1. Field of the Invention
The invention relates to a conference system and, more particularly, to a telephone conference system that uses head position to filter and tune room audio.
2. Description of the Related Art
Teleconferencing systems bring multiple parties together from remote locations. Ideally, teleconferencing systems allow participants to communicate with each other as if they were seated in the same room. A teleconferencing system includes at least two stations set up in remote rooms interconnected by a transmission system such as the telephone system.
Participants at each of the stations communicate with each other through video and audio equipment. Video equipment typically includes cameras, displays, and the like. A digital video camera, for example, records participants' images in a first room and generates a video signal that is transmitted via the transmission system to a second station. The display reproduces the transmitted video signal such that conference participants in the second station can identify participants in the first station by looking at the display screen.
Audio equipment for each station typically includes one or more microphones, speakers, and the like. The microphones pick up participants' voices in the first station and generate an audio signal that is transmitted via the transmission system to the second, remote, station. The speakers reproduce and amplify the audio signal transmitted from the first to the second station.
Teleconferencing systems have visual and audio drawbacks. Often there is a time delay between the transmitted video and audio signals. In this case, speech precedes the visual mouth movement of the speaking participant shown on the display. While content is not necessarily appreciable altered, the time delay often results in confusing communication cues, e.g., a conference participant might wait until the displayed image of the speaking participant finishes moving his mouth even though the audio message ended sometime before and the speaking participant awaits a reply. And the video signal is typically compressed before being transmitted often degrading the quality of the displayed image.
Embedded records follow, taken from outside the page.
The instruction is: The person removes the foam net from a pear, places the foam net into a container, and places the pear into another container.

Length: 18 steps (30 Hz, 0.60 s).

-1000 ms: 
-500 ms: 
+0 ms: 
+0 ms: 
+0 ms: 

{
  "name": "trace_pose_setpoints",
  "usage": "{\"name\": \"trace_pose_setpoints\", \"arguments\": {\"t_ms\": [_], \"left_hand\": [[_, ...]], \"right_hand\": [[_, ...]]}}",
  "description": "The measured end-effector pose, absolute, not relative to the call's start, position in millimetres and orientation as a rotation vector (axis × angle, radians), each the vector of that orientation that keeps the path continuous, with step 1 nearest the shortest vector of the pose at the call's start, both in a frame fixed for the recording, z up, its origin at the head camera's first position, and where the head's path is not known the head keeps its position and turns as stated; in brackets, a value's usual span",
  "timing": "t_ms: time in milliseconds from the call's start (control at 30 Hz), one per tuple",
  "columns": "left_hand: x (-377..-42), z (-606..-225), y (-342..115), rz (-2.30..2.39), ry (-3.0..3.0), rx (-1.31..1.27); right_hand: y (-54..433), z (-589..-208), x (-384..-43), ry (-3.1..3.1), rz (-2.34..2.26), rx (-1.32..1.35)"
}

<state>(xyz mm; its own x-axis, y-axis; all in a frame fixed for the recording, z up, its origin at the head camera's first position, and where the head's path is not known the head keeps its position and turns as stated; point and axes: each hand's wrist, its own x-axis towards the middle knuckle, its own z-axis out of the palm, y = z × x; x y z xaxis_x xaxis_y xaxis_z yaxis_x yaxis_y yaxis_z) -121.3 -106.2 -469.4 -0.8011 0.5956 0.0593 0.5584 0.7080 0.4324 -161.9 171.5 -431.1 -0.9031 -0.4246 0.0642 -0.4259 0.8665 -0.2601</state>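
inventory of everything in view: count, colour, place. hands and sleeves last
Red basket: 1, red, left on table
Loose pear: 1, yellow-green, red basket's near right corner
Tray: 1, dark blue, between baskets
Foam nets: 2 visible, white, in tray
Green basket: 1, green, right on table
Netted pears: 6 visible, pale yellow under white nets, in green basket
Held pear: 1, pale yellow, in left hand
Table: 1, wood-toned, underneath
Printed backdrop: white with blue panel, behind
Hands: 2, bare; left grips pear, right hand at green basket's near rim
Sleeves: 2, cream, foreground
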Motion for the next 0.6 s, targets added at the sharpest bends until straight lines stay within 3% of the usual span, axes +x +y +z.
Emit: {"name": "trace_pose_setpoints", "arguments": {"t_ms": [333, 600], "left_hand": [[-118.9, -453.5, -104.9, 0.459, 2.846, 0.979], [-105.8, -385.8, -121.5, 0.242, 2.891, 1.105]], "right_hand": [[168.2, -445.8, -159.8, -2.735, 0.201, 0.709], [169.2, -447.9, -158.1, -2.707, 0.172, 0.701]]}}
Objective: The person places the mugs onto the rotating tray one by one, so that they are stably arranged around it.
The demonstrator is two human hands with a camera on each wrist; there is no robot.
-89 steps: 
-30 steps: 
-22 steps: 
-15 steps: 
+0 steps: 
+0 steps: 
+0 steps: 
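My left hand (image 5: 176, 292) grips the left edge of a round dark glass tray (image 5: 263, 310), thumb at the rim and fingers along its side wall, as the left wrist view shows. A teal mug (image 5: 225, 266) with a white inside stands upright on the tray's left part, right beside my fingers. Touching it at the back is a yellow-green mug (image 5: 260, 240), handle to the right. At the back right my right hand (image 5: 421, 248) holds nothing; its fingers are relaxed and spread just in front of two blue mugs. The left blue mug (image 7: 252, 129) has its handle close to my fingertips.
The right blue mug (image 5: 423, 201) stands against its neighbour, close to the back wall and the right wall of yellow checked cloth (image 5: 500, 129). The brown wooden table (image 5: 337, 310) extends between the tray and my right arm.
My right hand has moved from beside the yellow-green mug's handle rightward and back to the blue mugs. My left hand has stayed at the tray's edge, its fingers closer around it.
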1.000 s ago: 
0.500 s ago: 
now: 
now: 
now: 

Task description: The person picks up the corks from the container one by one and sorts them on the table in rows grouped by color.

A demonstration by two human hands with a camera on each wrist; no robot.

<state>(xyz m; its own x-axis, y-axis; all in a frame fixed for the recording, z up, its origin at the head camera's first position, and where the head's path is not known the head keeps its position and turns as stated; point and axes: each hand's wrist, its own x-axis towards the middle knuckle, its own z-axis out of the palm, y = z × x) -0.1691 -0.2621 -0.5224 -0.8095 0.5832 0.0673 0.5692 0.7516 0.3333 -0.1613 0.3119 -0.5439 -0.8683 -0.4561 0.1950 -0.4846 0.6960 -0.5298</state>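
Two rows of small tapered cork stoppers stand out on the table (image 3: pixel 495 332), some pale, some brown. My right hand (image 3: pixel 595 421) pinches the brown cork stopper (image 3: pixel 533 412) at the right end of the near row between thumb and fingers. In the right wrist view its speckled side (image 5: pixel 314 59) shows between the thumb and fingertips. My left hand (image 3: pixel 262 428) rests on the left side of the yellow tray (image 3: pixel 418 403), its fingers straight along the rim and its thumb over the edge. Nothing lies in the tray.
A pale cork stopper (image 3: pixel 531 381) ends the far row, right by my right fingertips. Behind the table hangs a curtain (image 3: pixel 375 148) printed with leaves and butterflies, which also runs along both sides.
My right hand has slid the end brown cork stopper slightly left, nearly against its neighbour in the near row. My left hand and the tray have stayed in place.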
Room echoes, feedback, noise, and the like adversely affect audio quality. Improved intelligibility occurs by using speakerphones that address these issues as well as discriminate between several people speaking from different locations in a station. In order to create a more realistic sense of a virtual conference among participants, teleconferencing systems add a sound field effect to the conference phone capability to create a sense of spatial location among the participants. Even so, conference participants sharing a single speakerphone in the first station experience difficulty understanding other participants in the second station since the single speakerphone receives monoaural audio through the phone system. That is, speakerphones typically mix the incoming sound sources into a single point source. A point source is defined as a spatial location audibly perceived as sourcing one or more sounds. For example, when person listens to an orchestra, he audibly perceives the different musical instruments as coming from different point sources. Conversely, when a person listens to a telephone conference call, he perceives the voices on the telephone lines as coming from a single point source.
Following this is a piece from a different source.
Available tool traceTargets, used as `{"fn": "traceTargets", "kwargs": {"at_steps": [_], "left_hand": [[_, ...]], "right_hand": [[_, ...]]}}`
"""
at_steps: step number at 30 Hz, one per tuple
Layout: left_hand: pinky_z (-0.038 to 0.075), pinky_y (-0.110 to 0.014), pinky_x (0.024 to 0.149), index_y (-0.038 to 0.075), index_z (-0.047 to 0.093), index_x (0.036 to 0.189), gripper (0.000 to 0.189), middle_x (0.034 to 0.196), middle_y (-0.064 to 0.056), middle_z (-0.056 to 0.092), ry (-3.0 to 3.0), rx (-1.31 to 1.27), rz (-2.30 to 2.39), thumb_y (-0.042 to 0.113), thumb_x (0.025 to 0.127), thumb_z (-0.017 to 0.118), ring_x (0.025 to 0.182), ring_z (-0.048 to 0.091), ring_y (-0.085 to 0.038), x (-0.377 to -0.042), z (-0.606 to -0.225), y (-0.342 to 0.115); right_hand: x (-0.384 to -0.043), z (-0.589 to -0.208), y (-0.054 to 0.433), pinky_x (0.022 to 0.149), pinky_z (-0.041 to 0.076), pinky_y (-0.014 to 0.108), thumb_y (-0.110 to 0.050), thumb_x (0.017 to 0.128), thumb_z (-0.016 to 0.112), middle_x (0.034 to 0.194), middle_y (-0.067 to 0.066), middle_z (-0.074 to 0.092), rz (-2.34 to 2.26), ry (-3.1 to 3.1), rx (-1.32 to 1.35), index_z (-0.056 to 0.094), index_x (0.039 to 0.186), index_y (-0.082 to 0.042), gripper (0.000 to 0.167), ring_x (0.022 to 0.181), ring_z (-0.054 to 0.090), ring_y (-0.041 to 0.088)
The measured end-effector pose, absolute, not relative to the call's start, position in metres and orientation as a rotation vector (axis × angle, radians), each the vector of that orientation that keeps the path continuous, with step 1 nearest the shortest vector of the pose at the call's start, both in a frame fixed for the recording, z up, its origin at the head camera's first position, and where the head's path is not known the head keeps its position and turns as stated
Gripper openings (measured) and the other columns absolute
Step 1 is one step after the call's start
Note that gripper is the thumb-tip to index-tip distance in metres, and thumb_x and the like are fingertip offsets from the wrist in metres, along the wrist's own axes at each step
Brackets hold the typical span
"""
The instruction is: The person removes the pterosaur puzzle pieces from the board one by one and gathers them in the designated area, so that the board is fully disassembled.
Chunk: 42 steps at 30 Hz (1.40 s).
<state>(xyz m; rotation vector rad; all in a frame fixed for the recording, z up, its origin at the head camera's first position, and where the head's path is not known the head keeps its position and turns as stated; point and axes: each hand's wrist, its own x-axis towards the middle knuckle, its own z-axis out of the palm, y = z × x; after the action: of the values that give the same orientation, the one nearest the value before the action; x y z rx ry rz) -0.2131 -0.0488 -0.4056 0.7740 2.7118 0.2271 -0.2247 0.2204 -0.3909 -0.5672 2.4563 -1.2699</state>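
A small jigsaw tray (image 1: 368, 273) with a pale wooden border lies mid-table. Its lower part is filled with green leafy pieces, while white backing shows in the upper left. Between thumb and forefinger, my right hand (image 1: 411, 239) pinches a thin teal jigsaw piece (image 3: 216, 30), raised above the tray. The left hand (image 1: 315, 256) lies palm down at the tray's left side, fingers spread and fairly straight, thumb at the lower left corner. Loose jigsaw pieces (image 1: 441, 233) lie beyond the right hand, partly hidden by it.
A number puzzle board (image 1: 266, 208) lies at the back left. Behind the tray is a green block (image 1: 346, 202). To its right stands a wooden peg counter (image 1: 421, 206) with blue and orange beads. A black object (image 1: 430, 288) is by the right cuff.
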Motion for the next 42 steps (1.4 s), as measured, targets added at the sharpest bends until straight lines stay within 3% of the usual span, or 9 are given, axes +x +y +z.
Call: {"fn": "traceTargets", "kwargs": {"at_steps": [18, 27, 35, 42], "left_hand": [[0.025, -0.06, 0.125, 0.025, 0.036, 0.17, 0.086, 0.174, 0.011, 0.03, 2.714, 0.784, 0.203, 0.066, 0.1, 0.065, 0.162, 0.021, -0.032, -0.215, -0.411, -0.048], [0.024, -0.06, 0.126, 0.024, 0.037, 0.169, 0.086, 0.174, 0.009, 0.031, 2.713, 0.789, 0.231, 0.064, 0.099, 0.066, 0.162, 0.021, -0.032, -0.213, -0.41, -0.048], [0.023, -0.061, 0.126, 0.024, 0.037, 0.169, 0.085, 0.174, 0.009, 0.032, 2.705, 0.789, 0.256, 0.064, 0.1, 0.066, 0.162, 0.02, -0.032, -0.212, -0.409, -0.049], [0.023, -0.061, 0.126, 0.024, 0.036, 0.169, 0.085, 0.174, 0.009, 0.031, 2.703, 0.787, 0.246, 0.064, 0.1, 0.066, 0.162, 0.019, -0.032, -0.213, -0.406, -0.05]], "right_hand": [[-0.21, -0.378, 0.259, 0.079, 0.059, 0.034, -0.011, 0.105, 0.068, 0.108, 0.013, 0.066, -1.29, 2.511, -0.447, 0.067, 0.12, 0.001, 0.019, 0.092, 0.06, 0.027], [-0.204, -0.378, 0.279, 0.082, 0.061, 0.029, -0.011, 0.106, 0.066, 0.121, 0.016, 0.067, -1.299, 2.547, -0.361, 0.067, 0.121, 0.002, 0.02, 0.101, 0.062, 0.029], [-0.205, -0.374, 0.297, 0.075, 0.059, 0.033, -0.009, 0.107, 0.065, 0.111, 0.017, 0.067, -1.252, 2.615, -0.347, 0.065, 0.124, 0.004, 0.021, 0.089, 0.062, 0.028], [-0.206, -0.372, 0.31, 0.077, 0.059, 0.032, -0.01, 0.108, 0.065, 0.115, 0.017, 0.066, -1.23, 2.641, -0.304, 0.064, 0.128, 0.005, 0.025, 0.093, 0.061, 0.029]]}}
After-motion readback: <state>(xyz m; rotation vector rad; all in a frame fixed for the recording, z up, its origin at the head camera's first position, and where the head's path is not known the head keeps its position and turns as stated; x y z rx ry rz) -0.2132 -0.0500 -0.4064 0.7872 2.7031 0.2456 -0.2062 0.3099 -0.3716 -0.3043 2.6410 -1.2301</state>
Since the sounds in a telephone conference call appear to all come from a single point source, a listener has difficulty differentiating between the incoming sources, i.e., different speakers. Techniques employing stereo conference calling do not allow the user to move incoming sound sources into perceptibly different foreground and background sources. Since each sound source appears to come from the same location, audio intelligibility for one specific sound source of interest is decreased when multiple sound sources are broadcast at the same time. This is made worse if no video signal with its visual cues accompanies the audio. And the speakerphone might cut the participants voices on and off in an effort to reduce noise if it does not properly detect their voice.
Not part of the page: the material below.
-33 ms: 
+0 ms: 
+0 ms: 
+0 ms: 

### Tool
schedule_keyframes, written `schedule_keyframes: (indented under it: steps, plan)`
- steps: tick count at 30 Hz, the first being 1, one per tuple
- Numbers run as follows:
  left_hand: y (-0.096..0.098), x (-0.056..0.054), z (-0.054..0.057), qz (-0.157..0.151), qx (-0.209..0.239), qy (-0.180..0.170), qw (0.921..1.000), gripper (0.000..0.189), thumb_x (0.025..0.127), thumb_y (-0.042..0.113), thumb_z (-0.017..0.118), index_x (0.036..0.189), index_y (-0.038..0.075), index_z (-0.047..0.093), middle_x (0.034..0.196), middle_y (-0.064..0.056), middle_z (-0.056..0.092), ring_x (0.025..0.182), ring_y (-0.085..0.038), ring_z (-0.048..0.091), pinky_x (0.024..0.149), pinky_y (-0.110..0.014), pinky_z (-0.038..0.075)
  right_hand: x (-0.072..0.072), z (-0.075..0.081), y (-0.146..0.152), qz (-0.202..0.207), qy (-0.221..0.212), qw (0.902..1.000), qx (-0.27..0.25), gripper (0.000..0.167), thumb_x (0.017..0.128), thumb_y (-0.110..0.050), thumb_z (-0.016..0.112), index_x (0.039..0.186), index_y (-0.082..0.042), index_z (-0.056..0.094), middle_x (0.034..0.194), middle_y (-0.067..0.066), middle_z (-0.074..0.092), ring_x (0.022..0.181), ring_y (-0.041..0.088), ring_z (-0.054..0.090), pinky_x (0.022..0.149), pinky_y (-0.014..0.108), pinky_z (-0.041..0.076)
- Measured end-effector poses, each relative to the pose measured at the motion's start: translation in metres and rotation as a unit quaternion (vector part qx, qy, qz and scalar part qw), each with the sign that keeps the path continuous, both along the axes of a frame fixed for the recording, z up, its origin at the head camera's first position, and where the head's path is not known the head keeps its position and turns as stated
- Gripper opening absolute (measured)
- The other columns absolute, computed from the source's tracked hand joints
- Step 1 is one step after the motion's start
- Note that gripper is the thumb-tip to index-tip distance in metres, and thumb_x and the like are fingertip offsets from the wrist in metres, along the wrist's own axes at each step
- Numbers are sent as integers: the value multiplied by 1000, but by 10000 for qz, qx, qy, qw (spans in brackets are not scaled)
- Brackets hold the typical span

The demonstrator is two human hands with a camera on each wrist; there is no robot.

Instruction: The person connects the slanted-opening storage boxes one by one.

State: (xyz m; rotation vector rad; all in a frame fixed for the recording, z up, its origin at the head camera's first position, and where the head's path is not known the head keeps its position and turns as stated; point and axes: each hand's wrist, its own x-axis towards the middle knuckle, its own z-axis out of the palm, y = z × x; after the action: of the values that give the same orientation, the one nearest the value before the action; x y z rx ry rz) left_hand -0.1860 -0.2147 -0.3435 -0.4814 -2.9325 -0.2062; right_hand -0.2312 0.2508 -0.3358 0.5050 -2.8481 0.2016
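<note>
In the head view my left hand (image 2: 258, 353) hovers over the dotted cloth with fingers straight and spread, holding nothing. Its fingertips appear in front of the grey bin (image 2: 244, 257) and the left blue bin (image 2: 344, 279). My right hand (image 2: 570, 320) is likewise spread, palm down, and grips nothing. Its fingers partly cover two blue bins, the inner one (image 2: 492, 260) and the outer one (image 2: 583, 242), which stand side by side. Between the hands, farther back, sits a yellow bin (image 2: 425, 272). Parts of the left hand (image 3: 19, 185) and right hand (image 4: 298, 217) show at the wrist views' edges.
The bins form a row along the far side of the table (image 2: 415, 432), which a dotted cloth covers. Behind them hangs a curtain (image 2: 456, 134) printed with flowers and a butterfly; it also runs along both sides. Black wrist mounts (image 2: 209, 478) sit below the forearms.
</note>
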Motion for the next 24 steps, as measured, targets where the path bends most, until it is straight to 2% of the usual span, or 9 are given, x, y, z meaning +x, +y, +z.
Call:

Many have addressed this problem. For example, multiple microphones are placed in specific locations of the source station and a corresponding number of speakers are similarly located in the receiving room. And the multiple microphones might be voice activated. Dunn (U.S. Pat. No. 5,991,385) discloses a teleconferencing system that includes a speakerphone for each conference participant. Addeo et al. (U.S. Pat. No. 5,335,011) disclose a teleconferencing system where participants use a cursor on a video image to manipulate microphone position. These solutions are expensive and difficult to implement and thus, not widely adopted.
Accordingly, a need remains for an improved teleconferencing system.